O camarão vermelho pode custar mais de 50 euros o quilo. A sua pesca pelas famílias do porto siciliano de Mazara del Vallo ao largo da costa da Líbia, a mais de 600 metros de profundidade, é uma prática com décadas. Os pescadores da Sicília foram intercetados, a 1 de setembro passado, por alegadamente pescarem em águas territoriais da Líbia e foram levados para Bengazi, onde o líder da região Khalifa Haftar ordenou que fossem presos. Assim permanecem.
"Os nossos pescadores estão detidos por um partido líbio não reconhecido pelo governo italiano, nem pela União Europeia, nem pelas Nações Unidas", disse o ministro dos Negócios Estrangeiros italiano, Luigi di Maio, ao Senado, em meados do mês passado, quando prometia trazer para casa os 18 homens (oito italianos, seis tunisianos, dois indonésios e dois senegaleses) detidos na Líbia em dois barcos.
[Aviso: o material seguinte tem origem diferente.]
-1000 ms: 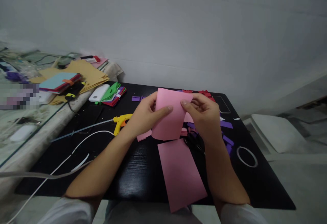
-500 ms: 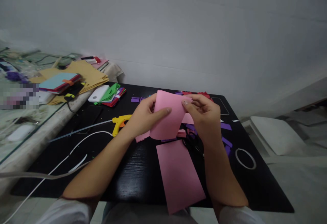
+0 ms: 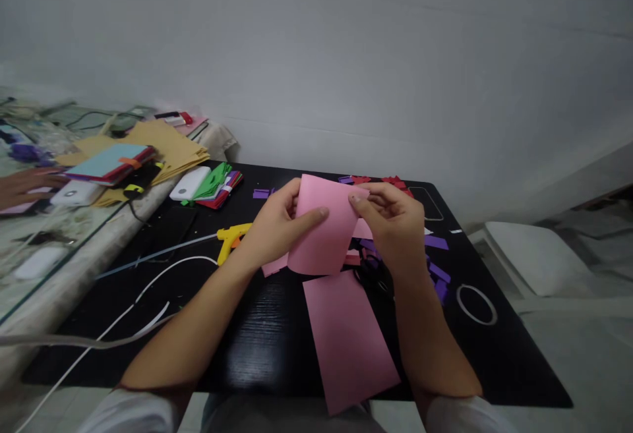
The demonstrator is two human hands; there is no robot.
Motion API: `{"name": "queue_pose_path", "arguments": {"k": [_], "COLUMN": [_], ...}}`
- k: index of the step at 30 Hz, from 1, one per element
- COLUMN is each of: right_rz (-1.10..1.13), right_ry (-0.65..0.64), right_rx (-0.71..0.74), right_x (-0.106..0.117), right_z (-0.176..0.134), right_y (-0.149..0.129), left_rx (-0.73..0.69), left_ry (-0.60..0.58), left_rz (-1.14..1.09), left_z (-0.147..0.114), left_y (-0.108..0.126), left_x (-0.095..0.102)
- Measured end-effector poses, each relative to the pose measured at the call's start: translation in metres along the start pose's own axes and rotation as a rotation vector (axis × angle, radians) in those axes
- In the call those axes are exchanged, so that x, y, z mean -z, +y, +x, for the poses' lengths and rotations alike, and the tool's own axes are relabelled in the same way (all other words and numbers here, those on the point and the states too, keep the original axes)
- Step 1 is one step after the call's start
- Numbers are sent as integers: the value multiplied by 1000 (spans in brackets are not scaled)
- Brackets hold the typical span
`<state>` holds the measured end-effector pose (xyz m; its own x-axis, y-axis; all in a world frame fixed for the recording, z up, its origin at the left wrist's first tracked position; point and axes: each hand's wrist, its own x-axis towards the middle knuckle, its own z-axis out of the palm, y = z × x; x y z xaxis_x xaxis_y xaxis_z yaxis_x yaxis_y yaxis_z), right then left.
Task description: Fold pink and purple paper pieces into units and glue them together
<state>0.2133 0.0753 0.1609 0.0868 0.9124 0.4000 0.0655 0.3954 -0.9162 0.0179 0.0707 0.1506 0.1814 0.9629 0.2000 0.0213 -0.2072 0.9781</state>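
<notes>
Left of our left hand (image 3: 277, 223) lies a yellow glue gun (image 3: 227, 243). That hand, thumb in front, pinches a curved pink sheet (image 3: 321, 242), held up between our hands. Below them lies a flat pink sheet (image 3: 351, 344). Our right hand (image 3: 399, 219) pinches the curved pink sheet's upper right corner; right of it lies a pale ring (image 3: 459, 298).

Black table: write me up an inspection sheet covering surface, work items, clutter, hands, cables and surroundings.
Surface: black table, glossy, reflecting light.
Work items: raised pink sheet, curved; lower pink sheet on the table, overhanging its near edge.
Clutter: purple pieces, red pieces, yellow glue gun.
Hands: left hand and right hand both grip the raised pink sheet.
Cables: white cable crosses the table's left side.
Surroundings: wall behind; white seat right; another person's hand far left.
</notes>
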Motion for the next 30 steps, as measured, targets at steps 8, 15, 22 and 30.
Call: {"name": "queue_pose_path", "arguments": {"k": [8,15,22,30], "right_rz": [1,-16,-7,26], "right_ry": [9,3,3,11], "right_rx": [7,4,-9,12], "right_x": [-1,-1,-2,-3], "right_z": [0,0,-1,-2], "right_y": [0,-2,0,1], "left_rx": [-3,-12,-13,-36], "left_ry": [15,36,72,100], "left_rz": [-10,-15,-5,30], "left_z": [-2,-1,-2,-2], "left_y": [5,5,8,10], "left_x": [-2,-2,-1,1]}}
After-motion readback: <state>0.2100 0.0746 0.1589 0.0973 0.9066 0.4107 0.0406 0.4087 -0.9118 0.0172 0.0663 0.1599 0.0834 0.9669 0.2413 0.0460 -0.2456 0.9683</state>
Di Maio explicava que os pescadores teriam sido detidos pela alegada violação de uma "zona de pesca protegida", uma zona de mar que se estende por 119 quilómetros desde a costa e que foi unilateralmente reivindicada como sua pela Líbia em 2005. "A área tem sido palco de inúmeros incidentes (ao longo dos anos), desde a interceção e apreensão de barcos de pesca à detenção de tripulantes e até ataques" por embarcações líbias, acrescentava Di Maio. A imprensa italiana apelidou o caso de "a guerra do camarão".
Traficantes cumprem pena de 30 anos de prisão
As famílias dos pescadores acreditam que estes são mantidos por Khalifa Haftar como moeda de troca para a libertação dos quatro jogadores de futebol líbios, presos na Sicília em 2015 e condenados a 30 anos de prisão por tráfico humano. O tribunal considerou-os culpados por trancarem migrantes num convés superlotado e usado de violência, durante uma travessia marítima para Itália, na qual morreram 49 pessoas. Os seus advogados alegaram que estes eram requerentes de asilo e que fugiam de um país dilacerado pelo conflito na África do Norte.
Itália já teve boas relações com o Exército Nacional da Líbia, sob o comando militar de Khalifa Haftar, mas agora o governo está alinhado com os seus adversários de Trípoli. Para Francesco Mezzapelle, diretor do grupo de comunicação Prima Pagina em Mazara del Vallo, "isto parece vingança de Haftar, porque o governo italiano parece apoiar o outro lado, Trípoli", diz à "BBC".
O Ministério dos Negócios Estrangeiros de Roma não quis comentar à "BBC" a situação dos pescadores, mas Francesco Mezzapelle acredita que tem havido negociações entre os italianos e o Exército Nacional da Líbia. "A inteligência italiana entrou em contacto com seus homólogos líbios para saber se um pagamento pelo resgate libertaria os pescadores. Mas desta vez, não se trata apenas de uma questão económica, mas política", explica.